Após a aprovação pelos deputados, a proposta será encaminhada ao Senado. O texto precisa ser votado até o dia 16 de julho para continuar em vigor. Caso contrário, perderá a validade.
Os recursos serão administrados pela Agência Nacional do Petróleo, Gás Natural e Biocombustíveis, responsável por compensar produtores e importadores em R$ 0,32 por litro de diesel rodoviário vendido até 31 de dezembro de 2026.
Segundo o governo federal, a medida busca reduzir os impactos da alta internacional do petróleo sobre o preço do combustível, evitando reflexos no custo do transporte de cargas e, consequentemente, no valor de alimentos e demais produtos distribuídos pelas rodovias brasileiras.
A medida provisória aprovada não cria o subsídio ao diesel.
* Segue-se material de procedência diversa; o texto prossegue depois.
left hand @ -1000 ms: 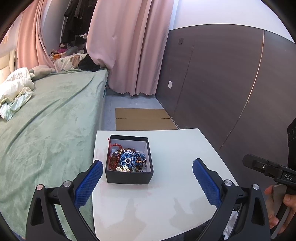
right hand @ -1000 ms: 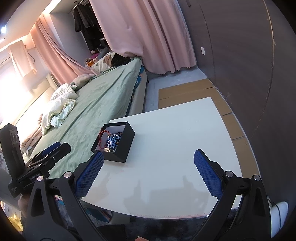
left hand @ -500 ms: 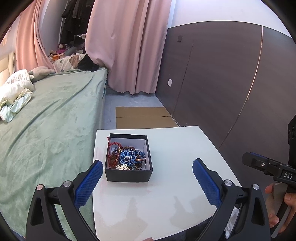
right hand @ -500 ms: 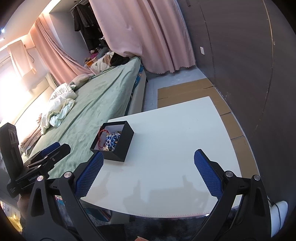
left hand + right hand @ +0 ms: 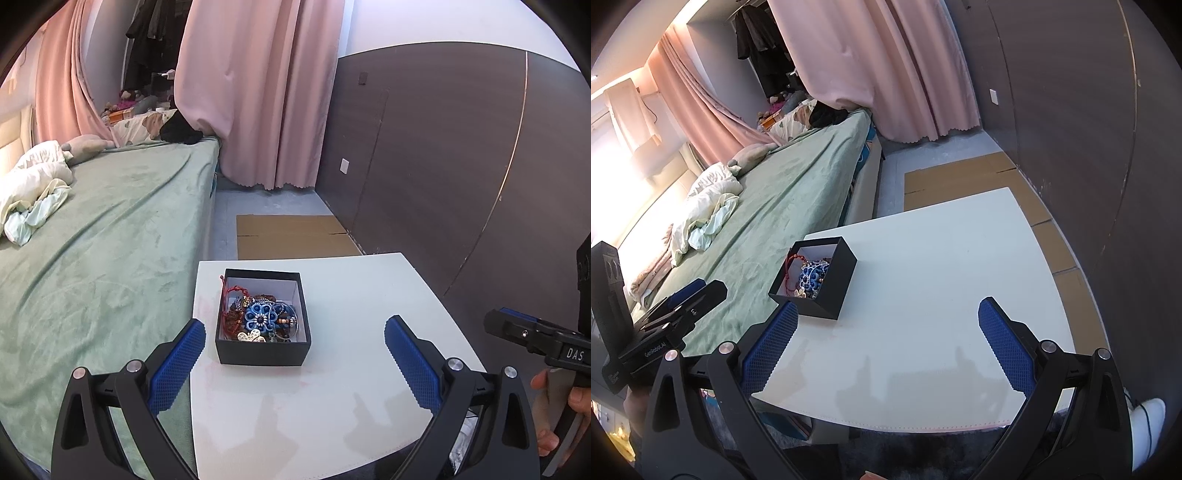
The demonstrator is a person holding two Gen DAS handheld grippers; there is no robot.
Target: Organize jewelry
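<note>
A small black box [image 5: 263, 350] with a white inside stands on the left part of a white table [image 5: 332, 398]. It holds tangled jewelry [image 5: 258, 319]: a blue flower piece, red cord, beads and gold charms. My left gripper [image 5: 295, 343] is open and empty, just short of the box, jaws wide. My right gripper [image 5: 886, 325] is open and empty over the table's near edge, with the box [image 5: 827, 295] ahead to its left. The left gripper also shows in the right wrist view [image 5: 683, 299], and the right gripper shows at the right edge of the left wrist view [image 5: 535, 336].
A bed with a green cover [image 5: 92, 258] runs along the table's left side. Flat cardboard [image 5: 295, 236] lies on the floor beyond the table. A dark panelled wall [image 5: 443, 166] stands to the right and pink curtains [image 5: 258, 92] hang at the back.
My left gripper has pulled back and risen slightly, so the box looks a little smaller and farther. The right gripper has barely moved. Both stay open.
</note>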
Sua finalidade é apenas garantir espaço no orçamento para financiar uma política já autorizada anteriormente por outra medida provisória.
O governo justificou a necessidade do crédito extraordinário diante da instabilidade no mercado internacional de petróleo, provocada pelos conflitos envolvendo Estados Unidos, Israel e Irã, além das tensões registradas no Estreito de Ormuz.
Os R$ 10 bilhões serão provenientes de recursos financeiros remanescentes do exercício anterior. Por se tratar de crédito extraordinário, o valor não está sujeito aos limites individualizados do marco fiscal, embora continue sendo contabilizado no resultado primário das contas públicas.
Antes da votação em plenário, a Comissão Mista de Orçamento rejeitou propostas de alteração que buscavam estabelecer critérios para a distribuição do benefício, ampliar mecanismos de transparência e definir regras para o cálculo dos preços. O entendimento foi de que essas mudanças devem ser discutidas na medida provisória que instituiu o subsídio, e não na que trata exclusivamente da liberação dos recursos.